Data excerpts
○ ○ ○

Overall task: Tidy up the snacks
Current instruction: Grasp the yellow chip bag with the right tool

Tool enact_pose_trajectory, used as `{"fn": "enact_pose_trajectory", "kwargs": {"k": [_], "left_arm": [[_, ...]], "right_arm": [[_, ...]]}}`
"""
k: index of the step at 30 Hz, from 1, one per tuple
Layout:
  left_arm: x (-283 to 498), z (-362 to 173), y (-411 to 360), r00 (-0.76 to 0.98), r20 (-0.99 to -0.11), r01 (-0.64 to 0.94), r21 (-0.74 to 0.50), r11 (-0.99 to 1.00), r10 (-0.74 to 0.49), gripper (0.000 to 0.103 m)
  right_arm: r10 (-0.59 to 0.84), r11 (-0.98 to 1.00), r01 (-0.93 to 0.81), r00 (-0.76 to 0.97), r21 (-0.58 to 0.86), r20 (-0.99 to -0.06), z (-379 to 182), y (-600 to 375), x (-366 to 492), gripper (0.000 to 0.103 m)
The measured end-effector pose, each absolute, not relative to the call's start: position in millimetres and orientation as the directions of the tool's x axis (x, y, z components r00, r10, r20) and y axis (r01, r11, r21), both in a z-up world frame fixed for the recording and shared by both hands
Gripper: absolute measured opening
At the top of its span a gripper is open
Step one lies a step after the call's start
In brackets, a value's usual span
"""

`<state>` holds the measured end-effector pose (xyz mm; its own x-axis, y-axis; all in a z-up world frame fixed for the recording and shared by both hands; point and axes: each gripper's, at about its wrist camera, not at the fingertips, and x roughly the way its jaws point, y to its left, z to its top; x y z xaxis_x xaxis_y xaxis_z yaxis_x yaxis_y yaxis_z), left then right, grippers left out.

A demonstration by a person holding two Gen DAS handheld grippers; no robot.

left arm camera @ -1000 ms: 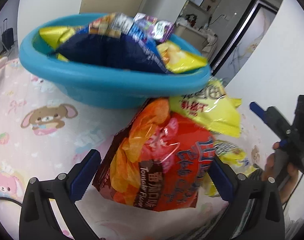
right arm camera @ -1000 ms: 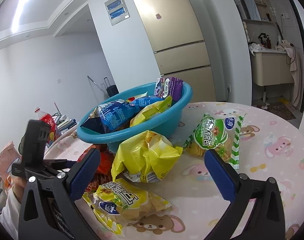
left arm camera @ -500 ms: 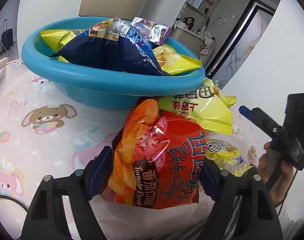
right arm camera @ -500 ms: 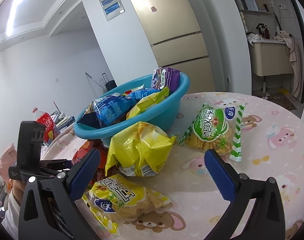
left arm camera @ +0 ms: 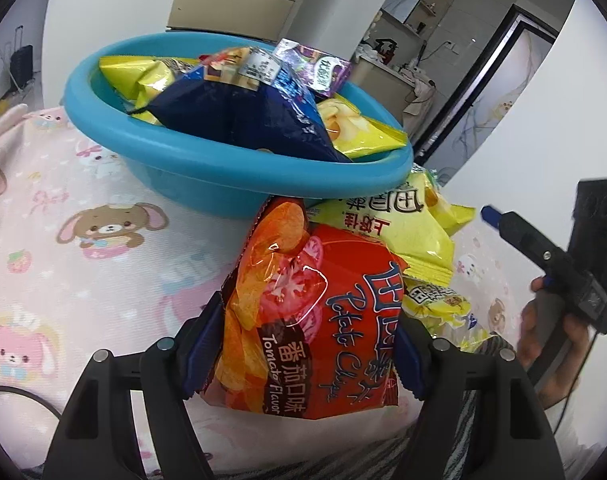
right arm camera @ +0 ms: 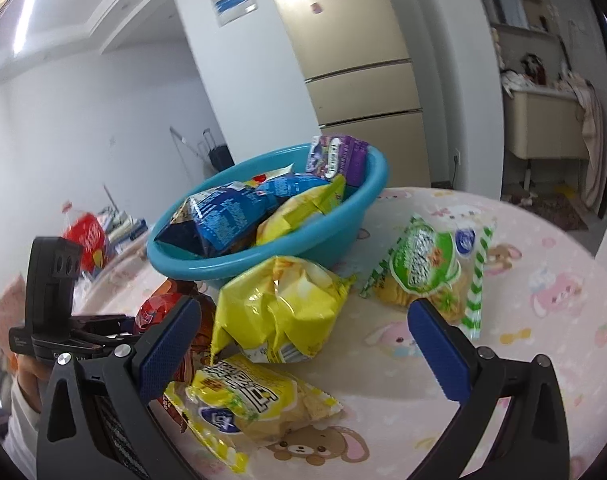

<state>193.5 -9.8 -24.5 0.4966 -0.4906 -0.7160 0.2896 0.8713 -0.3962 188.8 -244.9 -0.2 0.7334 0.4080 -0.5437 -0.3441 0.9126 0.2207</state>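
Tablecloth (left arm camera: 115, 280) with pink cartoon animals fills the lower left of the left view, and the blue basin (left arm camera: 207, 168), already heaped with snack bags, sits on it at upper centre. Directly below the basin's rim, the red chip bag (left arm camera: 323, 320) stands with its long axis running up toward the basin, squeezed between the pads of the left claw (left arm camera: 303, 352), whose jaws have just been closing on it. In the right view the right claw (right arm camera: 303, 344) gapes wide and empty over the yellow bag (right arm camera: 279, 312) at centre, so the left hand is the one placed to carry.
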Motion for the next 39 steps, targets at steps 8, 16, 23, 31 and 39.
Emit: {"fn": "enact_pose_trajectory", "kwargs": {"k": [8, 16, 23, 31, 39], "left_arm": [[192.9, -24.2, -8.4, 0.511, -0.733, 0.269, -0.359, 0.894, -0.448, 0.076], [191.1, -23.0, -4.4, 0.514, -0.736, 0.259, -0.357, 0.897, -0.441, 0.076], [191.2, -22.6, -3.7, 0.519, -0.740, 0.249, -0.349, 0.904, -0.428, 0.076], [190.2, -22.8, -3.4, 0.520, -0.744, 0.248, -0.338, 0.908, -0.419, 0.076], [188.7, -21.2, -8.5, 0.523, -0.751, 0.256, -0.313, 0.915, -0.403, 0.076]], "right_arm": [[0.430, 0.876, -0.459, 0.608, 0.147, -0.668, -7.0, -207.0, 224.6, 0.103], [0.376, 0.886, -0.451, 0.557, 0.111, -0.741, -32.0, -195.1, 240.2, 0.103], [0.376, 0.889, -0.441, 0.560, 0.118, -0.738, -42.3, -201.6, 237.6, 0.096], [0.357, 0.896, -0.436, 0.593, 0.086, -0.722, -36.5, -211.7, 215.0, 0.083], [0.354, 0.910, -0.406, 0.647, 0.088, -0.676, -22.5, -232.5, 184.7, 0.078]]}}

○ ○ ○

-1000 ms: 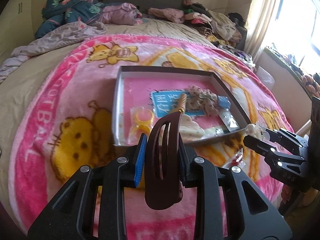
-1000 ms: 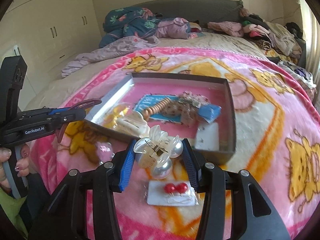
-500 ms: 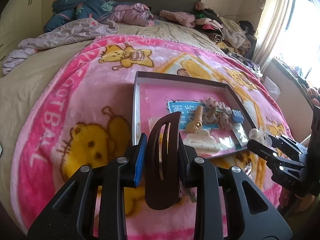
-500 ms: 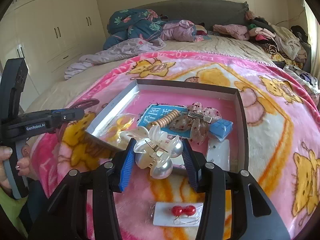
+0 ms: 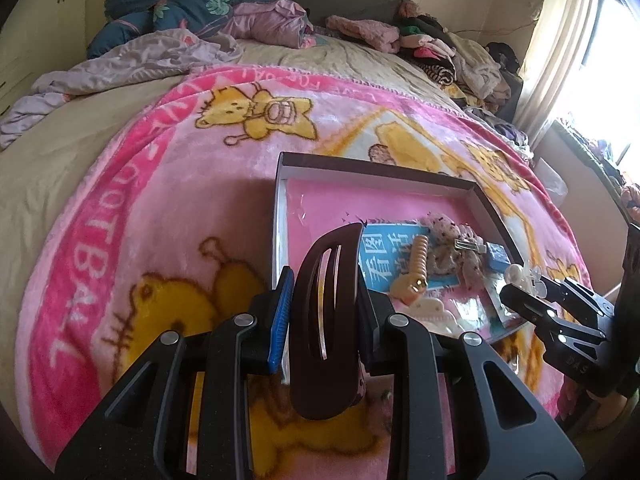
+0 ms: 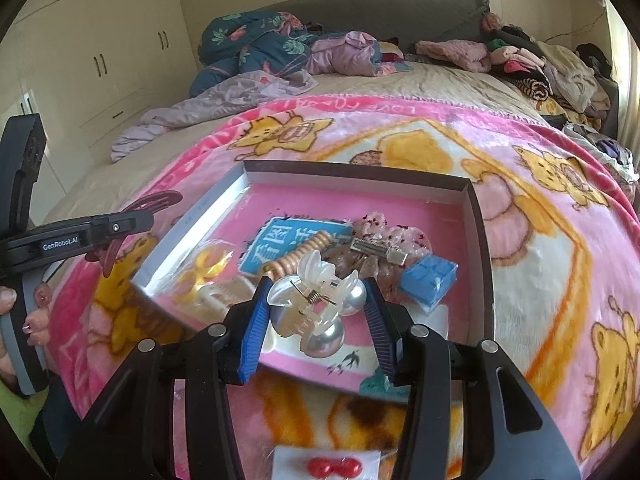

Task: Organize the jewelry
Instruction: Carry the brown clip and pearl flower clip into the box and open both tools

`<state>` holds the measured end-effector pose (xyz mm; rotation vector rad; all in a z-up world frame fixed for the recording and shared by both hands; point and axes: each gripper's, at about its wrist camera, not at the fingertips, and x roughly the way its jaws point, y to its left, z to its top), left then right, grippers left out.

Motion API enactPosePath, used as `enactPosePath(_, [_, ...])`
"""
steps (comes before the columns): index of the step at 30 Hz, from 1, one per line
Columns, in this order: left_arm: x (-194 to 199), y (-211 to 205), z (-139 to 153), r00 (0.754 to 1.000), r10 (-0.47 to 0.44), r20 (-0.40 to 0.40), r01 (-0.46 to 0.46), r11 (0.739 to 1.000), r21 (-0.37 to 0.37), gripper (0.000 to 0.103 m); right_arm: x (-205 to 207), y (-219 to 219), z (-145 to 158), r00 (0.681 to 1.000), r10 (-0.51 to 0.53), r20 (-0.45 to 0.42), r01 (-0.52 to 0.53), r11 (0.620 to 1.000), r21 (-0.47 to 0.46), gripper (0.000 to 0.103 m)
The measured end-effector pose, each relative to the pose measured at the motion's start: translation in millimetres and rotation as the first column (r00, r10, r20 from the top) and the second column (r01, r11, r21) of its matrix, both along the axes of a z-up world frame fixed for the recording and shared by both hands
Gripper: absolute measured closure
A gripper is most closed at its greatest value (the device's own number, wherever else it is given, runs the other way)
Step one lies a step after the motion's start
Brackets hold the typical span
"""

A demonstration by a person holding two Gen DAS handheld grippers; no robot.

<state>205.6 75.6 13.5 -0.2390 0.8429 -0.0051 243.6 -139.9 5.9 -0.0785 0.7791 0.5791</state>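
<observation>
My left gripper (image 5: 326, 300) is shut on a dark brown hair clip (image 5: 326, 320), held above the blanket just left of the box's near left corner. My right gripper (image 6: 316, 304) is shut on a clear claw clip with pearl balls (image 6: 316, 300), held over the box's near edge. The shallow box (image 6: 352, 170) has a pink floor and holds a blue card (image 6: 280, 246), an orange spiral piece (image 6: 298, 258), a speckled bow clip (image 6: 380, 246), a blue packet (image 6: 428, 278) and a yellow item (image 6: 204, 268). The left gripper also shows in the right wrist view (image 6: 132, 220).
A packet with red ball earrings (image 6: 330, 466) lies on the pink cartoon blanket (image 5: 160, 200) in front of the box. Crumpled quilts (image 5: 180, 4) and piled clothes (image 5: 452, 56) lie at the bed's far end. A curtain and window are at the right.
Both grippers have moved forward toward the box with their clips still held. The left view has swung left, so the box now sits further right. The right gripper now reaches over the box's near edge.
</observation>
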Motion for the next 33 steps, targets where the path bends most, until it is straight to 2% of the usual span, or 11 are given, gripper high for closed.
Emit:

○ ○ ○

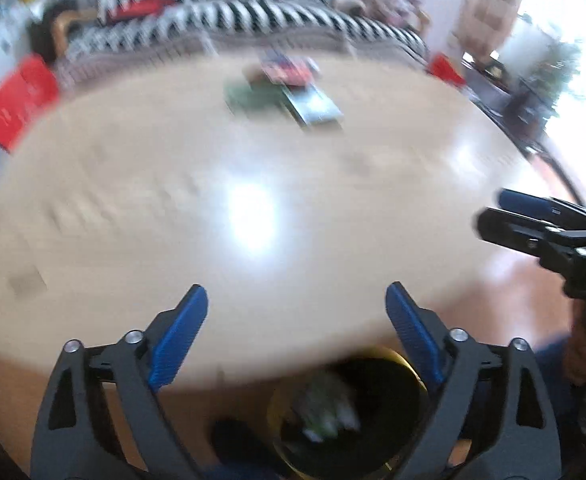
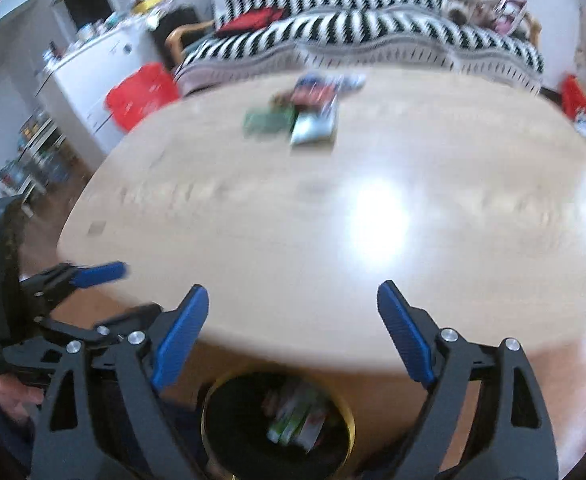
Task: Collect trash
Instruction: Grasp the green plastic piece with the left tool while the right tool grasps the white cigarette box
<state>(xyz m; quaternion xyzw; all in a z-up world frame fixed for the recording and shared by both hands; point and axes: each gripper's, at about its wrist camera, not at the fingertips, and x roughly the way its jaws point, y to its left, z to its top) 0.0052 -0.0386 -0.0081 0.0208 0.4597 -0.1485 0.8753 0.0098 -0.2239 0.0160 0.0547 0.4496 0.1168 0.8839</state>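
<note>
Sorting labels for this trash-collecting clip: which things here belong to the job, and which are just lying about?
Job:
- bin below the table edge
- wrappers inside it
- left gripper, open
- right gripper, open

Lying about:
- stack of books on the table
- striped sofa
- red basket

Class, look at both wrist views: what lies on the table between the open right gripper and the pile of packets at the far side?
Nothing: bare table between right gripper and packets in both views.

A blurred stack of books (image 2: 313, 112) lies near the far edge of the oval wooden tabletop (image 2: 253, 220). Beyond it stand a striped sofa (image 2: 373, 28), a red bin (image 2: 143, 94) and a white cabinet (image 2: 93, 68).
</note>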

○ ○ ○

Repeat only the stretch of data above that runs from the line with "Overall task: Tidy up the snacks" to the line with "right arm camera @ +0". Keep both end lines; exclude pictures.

→ **TASK SOLUTION**
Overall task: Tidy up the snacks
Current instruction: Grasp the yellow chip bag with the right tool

Tool enact_pose_trajectory, used as `{"fn": "enact_pose_trajectory", "kwargs": {"k": [_], "left_arm": [[_, ...]], "right_arm": [[_, ...]]}}`
"""
k: index of the step at 30 Hz, from 1, one per tuple
Layout:
  left_arm: x (-283 to 498), z (-362 to 173), y (-411 to 360), r00 (-0.76 to 0.98), r20 (-0.99 to -0.11), r01 (-0.64 to 0.94), r21 (-0.74 to 0.50), r11 (-0.99 to 1.00), r10 (-0.74 to 0.49), gripper (0.000 to 0.103 m)
  right_arm: r10 (-0.59 to 0.84), r11 (-0.98 to 1.00), r01 (-0.93 to 0.81), r00 (-0.76 to 0.97), r21 (-0.58 to 0.86), r20 (-0.99 to -0.06), z (-379 to 182), y (-600 to 375), x (-366 to 492), gripper (0.000 to 0.103 m)
The measured end-effector pose, each absolute, not relative to the call's start: position in millimetres and orientation as the directions of the tool's x axis (x, y, z components r00, r10, r20) and y axis (r01, r11, r21), both in a z-up world frame fixed for the recording and shared by both hands
Gripper: absolute measured opening
At the top of its span a gripper is open
Step one lies a step after the call's start
In brackets, a value's usual span
"""

`<state>` holds the measured end-effector pose (xyz mm; its own x-axis, y-axis; all in a z-up world frame fixed for the recording and shared by both hands; point and axes: each gripper's, at about its wrist camera, not at the fingertips, and x roughly the way its jaws point, y to its left, z to its top; x y z xaxis_x xaxis_y xaxis_z yaxis_x yaxis_y yaxis_z), left then right, grippers left out.

A demonstration by a person holding two Gen DAS handheld grippers; no robot.

left arm camera @ -1000 ms: 
right arm camera @ -1000 ms: 
left arm camera @ -500 ms: 
right arm camera @ -500 ms: 
left arm camera @ +0 ms: 
right arm camera @ +0 ms: 

What this exercise asked for has been supplied.